Both parties have recognized the need for federal prison reform, but much work remains.
Both parties have recognized the need for federal prison reform, but much work remains.

What are good time credits?

Good time credit is awarded for what is legally referred to as “exemplary compliance with institutional disciplinary regulations,” which essentially means good behavior. This credit serves to decrease the amount of time an inmate actually spends in the custody of the Bureau of Prisons (BOP), often referred to as “good conduct time.” The regulations surrounding good time credit are outlined in 18 U.S.C. § 3624(b).

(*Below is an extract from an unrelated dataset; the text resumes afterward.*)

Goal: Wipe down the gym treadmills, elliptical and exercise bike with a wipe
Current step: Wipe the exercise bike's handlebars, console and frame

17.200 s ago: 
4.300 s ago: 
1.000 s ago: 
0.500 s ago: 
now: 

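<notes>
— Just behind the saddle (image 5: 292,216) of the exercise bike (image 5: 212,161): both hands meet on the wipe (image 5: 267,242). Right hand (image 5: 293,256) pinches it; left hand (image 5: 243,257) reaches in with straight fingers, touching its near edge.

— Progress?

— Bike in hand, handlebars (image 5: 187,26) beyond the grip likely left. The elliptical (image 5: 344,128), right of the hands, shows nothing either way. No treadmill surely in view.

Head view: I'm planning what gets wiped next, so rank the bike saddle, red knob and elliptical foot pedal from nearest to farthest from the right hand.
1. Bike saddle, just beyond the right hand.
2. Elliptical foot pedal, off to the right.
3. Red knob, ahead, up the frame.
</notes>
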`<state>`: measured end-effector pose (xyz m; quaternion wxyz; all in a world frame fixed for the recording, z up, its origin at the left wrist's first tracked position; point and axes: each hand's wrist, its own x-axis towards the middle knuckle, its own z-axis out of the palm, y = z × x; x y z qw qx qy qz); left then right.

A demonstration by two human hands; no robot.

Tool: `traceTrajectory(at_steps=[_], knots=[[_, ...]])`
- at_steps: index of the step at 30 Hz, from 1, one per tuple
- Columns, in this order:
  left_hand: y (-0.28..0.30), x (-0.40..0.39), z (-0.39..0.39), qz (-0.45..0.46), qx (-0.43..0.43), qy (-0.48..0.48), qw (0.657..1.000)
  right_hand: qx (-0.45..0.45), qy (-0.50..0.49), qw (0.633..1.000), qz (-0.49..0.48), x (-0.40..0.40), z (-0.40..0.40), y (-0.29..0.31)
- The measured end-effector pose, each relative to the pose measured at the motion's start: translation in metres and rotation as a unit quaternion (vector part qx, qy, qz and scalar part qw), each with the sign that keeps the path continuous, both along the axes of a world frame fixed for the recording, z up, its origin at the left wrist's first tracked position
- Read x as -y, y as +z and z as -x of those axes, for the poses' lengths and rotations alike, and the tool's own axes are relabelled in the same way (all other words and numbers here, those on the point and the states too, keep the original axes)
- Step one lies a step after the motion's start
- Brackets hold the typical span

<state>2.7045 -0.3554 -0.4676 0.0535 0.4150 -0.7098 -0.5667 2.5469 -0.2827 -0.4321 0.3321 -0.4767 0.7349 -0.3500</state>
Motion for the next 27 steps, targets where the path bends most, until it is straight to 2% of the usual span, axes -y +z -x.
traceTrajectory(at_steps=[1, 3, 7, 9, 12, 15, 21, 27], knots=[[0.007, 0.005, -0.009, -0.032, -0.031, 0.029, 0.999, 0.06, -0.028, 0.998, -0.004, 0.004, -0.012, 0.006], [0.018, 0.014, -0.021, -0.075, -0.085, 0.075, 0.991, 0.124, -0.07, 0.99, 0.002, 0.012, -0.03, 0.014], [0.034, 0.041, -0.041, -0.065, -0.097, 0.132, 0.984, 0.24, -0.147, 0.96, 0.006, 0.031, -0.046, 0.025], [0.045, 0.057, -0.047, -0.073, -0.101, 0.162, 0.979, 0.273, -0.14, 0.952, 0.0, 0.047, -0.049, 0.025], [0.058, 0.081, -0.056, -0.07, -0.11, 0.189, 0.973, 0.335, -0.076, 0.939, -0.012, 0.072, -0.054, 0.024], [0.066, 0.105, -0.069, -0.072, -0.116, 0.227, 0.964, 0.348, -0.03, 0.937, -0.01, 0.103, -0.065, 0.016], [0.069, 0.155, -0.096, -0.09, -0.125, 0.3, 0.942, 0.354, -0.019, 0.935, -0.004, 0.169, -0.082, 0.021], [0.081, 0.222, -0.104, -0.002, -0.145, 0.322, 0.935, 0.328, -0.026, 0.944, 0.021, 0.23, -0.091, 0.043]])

What are Earned Time Credits?

One significant aspect of the First Step Act is the introduction of earned time credits, which can benefit a large number of federal inmates.

The concept of these credits is straightforward: prisoners who engage in personal development and rehabilitation should be given the chance to shorten their sentences. Earned time credits are granted for participation in specific authorized programs that reduce the likelihood of reoffending.

Based on their risk assessment, inmates can earn between 10 to 15 days off their sentence for every 30 days of successful participation in these programs. Examples of such programs include:

  • Job Training Programs: These initiatives equip inmates with skills that can aid in securing employment post-release, thereby decreasing the chances of reoffending.
  • Substance Abuse Programs: With a strong link between drug abuse and criminal activity, these programs focus on addressing addiction issues and preventing relapse, which can lead to a reduction in recidivism.
  • Educational Programs: Offering educational opportunities, such as obtaining high school diplomas, GEDs, or college courses, can significantly enhance inmates’ prospects of reintegrating into society and reduce the risk of reoffending.
  • Anger Management Programs: Teaching inmates to manage their anger and constructively cope with stress can reduce the likelihood of violent reoffending.
  • Family-based Programs: Enhancing family relationships and communication can offer a solid support system for inmates upon release, decreasing the chances of reoffending.
  • Reentry Programs: These initiatives support the transition from incarceration to community life by providing resources like housing assistance, job placement, and counseling services.
  • Restorative Justice Programs: By fostering reconciliation with victims and the community, these programs aim to address the impact of crime, promoting empathy and understanding, which can lead to a reduction in recidivism.